- By Sean Seddon, David Willis
- BBC News, London and Los Angeles
Spotify has ended a lucrative podcast deal with the Duke and Duchess of Sussex.
In a joint statement, Prince Harry and Meghan Markle’s company and the streaming giant said they had “mutually agreed to part ways.”
Spotify has confirmed that Meghan Markle’s 12-episode podcast “Archetypes” will not be renewed for a second series since August 2022.
The deal was estimated to be worth $25m (£18m) at the end of 2020.
The podcast deal was one of the major commercial deals the couple signed after leaving royal duties and moving to the United States in 2020.
When the plans were announced at the end of 2020, the prince said, “It will bring a variety of perspectives and voices that you probably haven’t heard before.”
Archetypes saw Meghan talking to celebrities like Serena Williams and Mariah Carey about stereotypes about women.
Spotify and the couple’s content creation label, Archewell Audio, said in a statement that they were “proud of the series we created together.”
In December, Archetypes won best podcast at the People’s Choice Awards in Los Angeles.
Meghan wrote at the time: “I loved sitting in bed late at night, writing and being creative, and immersing myself in the process.

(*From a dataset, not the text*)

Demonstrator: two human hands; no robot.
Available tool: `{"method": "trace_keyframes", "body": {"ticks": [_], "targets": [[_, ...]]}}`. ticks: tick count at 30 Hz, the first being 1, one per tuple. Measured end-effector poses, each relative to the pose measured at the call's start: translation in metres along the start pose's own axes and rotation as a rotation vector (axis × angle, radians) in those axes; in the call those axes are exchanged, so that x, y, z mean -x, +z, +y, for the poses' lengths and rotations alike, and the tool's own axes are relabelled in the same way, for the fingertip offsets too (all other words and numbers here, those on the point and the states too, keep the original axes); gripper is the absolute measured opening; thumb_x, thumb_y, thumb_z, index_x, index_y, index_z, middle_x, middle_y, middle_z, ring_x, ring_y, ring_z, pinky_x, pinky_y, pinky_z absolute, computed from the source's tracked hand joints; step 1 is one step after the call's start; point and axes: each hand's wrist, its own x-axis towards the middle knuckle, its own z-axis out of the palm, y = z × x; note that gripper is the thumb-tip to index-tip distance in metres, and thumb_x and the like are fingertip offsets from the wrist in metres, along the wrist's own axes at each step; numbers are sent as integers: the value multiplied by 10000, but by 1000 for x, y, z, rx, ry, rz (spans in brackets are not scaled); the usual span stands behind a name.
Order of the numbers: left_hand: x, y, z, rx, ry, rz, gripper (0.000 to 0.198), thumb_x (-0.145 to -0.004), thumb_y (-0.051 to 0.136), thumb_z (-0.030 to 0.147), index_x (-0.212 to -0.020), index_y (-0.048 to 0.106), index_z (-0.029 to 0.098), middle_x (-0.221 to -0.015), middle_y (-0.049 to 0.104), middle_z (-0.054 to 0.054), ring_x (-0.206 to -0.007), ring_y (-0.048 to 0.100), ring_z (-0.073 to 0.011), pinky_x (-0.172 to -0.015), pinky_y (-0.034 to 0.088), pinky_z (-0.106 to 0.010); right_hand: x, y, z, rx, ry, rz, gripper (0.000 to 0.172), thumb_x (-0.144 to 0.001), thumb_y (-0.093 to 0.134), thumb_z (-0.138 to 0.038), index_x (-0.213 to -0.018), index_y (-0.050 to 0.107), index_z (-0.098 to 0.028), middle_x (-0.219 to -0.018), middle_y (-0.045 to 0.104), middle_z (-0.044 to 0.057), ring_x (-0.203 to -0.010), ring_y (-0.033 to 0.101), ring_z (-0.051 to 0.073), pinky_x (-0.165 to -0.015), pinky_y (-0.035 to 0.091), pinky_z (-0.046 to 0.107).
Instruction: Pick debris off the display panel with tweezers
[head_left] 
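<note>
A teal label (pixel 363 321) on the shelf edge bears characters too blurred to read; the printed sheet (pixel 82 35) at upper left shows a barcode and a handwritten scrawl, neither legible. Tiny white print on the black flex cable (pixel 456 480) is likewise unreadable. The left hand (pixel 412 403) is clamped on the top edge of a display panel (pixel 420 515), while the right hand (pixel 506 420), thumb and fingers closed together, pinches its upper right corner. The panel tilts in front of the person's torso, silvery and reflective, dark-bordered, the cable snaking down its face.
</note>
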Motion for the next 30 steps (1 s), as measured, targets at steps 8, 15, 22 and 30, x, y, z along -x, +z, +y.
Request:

“And I loved delving into meaningful conversations with diverse and inspiring guests, laughing and learning together. It was such a loving job.”
The Wall Street Journal quoted an Urshwell spokesperson as saying Meghan “continues to develop more content on other platforms for archetype audiences.”
When the deal with Spotify was first announced, it was touted as a multi-series relationship, but only one series ultimately materialized.
According to US media reports, the royal couple did not meet the productivity benchmarks required by Spotify and therefore will not receive the full contract.
Since their royal separation, Prince Harry and Meghan Markle have sought to use their global fame to become financially independent.
That includes a multi-million dollar content deal with Netflix and Harry’s huge deal with Penguin Books, which already publishes his autobiography Spare.
This follows Spotify’s announcement last week that it was embarking on a “strategic restructuring”, cutting 200 people from its podcast division after investing heavily in the medium.